Parkside Plaza Apartments v. Department of Revenue

10 Or. Tax 132
CourtOregon Tax Court
DecidedSeptember 30, 1985
DocketTC 2146
StatusPublished
Cited by2 cases

This text of 10 Or. Tax 132 (Parkside Plaza Apartments v. Department of Revenue) is published on Counsel Stack Legal Research, covering Oregon Tax Court primary law. Counsel Stack provides free access to over 12 million legal documents including statutes, case law, regulations, and constitutions.

Bluebook
Parkside Plaza Apartments v. Department of Revenue, 10 Or. Tax 132 (Or. Super.
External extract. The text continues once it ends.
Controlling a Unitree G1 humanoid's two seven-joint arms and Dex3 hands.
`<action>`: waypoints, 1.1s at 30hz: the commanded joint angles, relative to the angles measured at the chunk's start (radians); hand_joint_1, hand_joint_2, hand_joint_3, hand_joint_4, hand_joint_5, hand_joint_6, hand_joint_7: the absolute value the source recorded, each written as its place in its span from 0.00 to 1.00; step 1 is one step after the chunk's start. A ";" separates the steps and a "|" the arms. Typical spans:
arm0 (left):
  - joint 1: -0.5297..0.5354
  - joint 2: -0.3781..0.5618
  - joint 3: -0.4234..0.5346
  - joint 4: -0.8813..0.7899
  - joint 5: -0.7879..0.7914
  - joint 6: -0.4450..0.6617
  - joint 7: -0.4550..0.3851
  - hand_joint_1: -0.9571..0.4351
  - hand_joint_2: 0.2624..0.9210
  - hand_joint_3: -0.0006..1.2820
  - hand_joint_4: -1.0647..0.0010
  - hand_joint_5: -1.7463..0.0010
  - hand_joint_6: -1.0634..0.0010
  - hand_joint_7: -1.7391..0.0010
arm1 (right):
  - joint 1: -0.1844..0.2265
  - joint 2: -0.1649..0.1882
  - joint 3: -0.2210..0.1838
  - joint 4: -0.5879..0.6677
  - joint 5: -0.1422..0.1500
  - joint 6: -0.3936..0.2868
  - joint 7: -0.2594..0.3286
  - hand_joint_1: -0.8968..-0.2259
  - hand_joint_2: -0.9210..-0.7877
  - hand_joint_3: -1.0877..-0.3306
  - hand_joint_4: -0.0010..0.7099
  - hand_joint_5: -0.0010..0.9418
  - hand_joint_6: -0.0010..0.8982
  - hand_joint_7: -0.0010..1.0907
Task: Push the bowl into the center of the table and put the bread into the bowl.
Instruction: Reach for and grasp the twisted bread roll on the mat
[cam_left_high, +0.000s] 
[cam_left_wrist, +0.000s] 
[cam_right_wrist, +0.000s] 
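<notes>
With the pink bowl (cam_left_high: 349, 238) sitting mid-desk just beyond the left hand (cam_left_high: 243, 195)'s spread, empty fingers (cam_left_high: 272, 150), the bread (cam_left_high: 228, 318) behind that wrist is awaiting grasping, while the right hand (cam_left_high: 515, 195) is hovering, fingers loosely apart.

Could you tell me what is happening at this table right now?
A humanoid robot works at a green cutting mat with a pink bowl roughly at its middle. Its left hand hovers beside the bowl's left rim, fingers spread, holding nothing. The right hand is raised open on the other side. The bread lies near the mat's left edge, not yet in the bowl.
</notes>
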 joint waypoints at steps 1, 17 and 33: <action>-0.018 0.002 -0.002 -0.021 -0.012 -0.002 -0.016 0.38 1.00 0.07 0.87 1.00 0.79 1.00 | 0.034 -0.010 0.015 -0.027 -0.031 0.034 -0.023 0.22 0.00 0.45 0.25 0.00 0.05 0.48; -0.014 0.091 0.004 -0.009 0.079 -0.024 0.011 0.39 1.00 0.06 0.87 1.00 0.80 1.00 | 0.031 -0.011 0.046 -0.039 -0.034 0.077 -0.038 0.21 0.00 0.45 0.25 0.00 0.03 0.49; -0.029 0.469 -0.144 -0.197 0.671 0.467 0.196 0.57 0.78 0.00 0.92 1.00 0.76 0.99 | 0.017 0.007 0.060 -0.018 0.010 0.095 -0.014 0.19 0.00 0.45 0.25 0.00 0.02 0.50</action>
Ct. 1985).

Opinion

CARL N. BYERS, Judge.

The issue for determination is the true cash value as of January 1, 1981, of land located in the South Auditorium Addition. The parcel contains approximately 97,334 square feet and is restricted under the urban renewal plan to use for residential apartments.

The Portland Development Commission’s urban renewal plan for this area was initially adopted in 1963. According to the evidence adduced, the property was acquired sometime during the 1960’s, appraised for purposes of establishing a sale price in 1974 and then offered for sale by the agency at approximately $3 per square foot or approximately *133 $299,000. The property was apparently on the market for a substantial period of time before the developer, Mr. Jack Saltzman, agreed to purchase the property. 1

In April, 1976, the developer entered into a written agreement with the agency to develop the property in accordance with the urban renewal plan. However, title to the property did not pass until April 1978, and it appears from the evidence that the apartment units were not constructed on the land until 1980.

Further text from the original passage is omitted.